- [TASK STATEMENT] The data below must be repeated exactly. Leave nothing out.
★ ★ ★
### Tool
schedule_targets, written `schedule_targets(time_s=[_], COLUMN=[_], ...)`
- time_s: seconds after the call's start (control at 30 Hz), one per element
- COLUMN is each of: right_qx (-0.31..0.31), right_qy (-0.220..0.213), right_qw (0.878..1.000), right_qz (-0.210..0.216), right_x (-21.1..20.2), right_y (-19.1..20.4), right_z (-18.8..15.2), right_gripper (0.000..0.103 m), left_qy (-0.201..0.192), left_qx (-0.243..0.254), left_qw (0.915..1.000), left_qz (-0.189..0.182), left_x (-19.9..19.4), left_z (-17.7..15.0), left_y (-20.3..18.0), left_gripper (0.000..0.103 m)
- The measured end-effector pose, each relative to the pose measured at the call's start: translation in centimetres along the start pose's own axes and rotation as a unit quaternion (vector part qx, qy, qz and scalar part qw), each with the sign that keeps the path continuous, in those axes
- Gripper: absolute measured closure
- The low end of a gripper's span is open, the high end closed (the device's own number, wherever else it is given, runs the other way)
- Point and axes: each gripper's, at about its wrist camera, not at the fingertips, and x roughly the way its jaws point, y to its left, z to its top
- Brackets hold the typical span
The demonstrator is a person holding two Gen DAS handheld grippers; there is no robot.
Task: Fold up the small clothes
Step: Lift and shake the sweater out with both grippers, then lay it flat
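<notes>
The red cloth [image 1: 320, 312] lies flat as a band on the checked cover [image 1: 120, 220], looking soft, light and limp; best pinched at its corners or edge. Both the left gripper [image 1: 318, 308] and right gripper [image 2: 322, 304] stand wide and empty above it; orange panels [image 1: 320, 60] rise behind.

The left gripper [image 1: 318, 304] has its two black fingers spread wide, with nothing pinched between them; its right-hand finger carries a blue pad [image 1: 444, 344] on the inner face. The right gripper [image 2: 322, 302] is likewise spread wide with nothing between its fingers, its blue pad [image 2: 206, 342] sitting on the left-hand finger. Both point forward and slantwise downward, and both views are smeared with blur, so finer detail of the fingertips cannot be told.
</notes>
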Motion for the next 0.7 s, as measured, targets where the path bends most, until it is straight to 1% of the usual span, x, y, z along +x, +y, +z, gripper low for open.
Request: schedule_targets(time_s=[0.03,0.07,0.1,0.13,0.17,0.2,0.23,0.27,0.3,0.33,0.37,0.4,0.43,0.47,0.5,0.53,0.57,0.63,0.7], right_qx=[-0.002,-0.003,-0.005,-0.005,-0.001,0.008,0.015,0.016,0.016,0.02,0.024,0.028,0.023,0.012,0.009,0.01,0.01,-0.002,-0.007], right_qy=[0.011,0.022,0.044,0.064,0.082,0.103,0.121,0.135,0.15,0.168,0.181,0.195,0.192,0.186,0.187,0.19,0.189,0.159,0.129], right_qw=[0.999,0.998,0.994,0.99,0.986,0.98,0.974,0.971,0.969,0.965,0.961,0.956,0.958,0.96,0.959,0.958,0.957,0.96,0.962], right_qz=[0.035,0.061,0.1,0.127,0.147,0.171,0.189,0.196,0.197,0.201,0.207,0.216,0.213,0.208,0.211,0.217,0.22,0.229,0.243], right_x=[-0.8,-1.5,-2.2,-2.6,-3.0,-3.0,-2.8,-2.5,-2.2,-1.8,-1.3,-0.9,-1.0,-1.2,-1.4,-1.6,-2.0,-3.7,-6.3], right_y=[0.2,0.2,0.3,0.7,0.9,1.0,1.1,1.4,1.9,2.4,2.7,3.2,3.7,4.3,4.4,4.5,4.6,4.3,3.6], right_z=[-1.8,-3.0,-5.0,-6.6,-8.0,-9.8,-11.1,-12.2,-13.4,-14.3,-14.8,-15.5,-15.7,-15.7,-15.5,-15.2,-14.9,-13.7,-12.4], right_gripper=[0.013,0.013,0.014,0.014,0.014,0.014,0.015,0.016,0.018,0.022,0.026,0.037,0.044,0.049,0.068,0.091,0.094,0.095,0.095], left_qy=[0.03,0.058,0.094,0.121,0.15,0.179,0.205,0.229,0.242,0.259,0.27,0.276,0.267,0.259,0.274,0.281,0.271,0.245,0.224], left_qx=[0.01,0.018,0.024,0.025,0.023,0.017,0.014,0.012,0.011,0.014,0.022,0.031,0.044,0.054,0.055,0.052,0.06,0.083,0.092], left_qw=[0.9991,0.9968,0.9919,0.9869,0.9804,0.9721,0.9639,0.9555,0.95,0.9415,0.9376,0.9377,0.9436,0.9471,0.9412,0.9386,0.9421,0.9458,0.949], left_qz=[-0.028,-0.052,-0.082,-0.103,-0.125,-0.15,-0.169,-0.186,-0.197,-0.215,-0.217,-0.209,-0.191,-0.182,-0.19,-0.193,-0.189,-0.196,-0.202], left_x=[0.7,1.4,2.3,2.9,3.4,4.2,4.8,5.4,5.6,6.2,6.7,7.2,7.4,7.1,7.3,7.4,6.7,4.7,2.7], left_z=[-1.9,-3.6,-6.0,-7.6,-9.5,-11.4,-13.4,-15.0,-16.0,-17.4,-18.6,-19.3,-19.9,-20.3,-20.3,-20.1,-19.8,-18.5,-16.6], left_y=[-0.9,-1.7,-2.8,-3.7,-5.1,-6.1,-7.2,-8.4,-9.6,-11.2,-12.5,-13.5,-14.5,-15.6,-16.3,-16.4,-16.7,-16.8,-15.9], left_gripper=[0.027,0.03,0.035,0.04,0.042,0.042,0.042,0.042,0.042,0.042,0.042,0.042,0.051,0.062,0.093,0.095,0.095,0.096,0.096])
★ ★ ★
- [RESPONSE TO THE TASK]
### Tool
schedule_targets, written `schedule_targets(time_s=[_], COLUMN=[_], ...)`
- time_s: seconds after the call's start (control at 30 Hz), one per element
- COLUMN is each of: right_qx (-0.31..0.31), right_qy (-0.220..0.213), right_qw (0.878..1.000), right_qz (-0.210..0.216), right_x (-21.1..20.2), right_y (-19.1..20.4), right_z (-18.8..15.2), right_gripper (0.000..0.103 m), left_qy (-0.201..0.192), left_qx (-0.243..0.254), left_qw (0.915..1.000), left_qz (-0.189..0.182), left_x (-19.9..19.4), left_z (-17.7..15.0), left_y (-20.3..18.0), left_gripper (0.000..0.103 m)
- The measured end-effector pose, each relative to the pose measured at the call's start: translation in centimetres along the start pose's own axes and rotation as a unit quaternion (vector part qx, qy, qz and scalar part qw), each with the sign that keeps the path continuous, in those axes
- Gripper: absolute measured closure
- The low end of a gripper's span is open, the high end closed (the device's own number, wherever else it is given, runs the other way)
- Point and axes: each gripper's, at about its wrist camera, not at the fingertips, and x roughly the way its jaws point, y to its left, z to its top
- Brackets hold the typical span
The demonstrator is a person holding two Gen DAS handheld grippers; there is no robot.
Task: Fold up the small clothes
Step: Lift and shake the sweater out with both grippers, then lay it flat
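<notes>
The red cloth [image 1: 320, 312] lies flat as a band on the checked cover [image 1: 120, 220], looking soft, light and limp; best pinched at its corners or edge. Both the left gripper [image 1: 318, 308] and right gripper [image 2: 322, 304] stand wide and empty above it; orange panels [image 1: 320, 60] rise behind.

The left gripper [image 1: 318, 304] has its two black fingers spread wide, with nothing pinched between them; its right-hand finger carries a blue pad [image 1: 444, 344] on the inner face. The right gripper [image 2: 322, 302] is likewise spread wide with nothing between its fingers, its blue pad [image 2: 206, 342] sitting on the left-hand finger. Both point forward and slantwise downward, and both views are smeared with blur, so finer detail of the fingertips cannot be told.
</notes>
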Motion for the next 0.7 s, as measured, targets where the path bends most, until it is straight to 1% of the usual span, x, y, z along +x, +y, +z, gripper low for open.
Request: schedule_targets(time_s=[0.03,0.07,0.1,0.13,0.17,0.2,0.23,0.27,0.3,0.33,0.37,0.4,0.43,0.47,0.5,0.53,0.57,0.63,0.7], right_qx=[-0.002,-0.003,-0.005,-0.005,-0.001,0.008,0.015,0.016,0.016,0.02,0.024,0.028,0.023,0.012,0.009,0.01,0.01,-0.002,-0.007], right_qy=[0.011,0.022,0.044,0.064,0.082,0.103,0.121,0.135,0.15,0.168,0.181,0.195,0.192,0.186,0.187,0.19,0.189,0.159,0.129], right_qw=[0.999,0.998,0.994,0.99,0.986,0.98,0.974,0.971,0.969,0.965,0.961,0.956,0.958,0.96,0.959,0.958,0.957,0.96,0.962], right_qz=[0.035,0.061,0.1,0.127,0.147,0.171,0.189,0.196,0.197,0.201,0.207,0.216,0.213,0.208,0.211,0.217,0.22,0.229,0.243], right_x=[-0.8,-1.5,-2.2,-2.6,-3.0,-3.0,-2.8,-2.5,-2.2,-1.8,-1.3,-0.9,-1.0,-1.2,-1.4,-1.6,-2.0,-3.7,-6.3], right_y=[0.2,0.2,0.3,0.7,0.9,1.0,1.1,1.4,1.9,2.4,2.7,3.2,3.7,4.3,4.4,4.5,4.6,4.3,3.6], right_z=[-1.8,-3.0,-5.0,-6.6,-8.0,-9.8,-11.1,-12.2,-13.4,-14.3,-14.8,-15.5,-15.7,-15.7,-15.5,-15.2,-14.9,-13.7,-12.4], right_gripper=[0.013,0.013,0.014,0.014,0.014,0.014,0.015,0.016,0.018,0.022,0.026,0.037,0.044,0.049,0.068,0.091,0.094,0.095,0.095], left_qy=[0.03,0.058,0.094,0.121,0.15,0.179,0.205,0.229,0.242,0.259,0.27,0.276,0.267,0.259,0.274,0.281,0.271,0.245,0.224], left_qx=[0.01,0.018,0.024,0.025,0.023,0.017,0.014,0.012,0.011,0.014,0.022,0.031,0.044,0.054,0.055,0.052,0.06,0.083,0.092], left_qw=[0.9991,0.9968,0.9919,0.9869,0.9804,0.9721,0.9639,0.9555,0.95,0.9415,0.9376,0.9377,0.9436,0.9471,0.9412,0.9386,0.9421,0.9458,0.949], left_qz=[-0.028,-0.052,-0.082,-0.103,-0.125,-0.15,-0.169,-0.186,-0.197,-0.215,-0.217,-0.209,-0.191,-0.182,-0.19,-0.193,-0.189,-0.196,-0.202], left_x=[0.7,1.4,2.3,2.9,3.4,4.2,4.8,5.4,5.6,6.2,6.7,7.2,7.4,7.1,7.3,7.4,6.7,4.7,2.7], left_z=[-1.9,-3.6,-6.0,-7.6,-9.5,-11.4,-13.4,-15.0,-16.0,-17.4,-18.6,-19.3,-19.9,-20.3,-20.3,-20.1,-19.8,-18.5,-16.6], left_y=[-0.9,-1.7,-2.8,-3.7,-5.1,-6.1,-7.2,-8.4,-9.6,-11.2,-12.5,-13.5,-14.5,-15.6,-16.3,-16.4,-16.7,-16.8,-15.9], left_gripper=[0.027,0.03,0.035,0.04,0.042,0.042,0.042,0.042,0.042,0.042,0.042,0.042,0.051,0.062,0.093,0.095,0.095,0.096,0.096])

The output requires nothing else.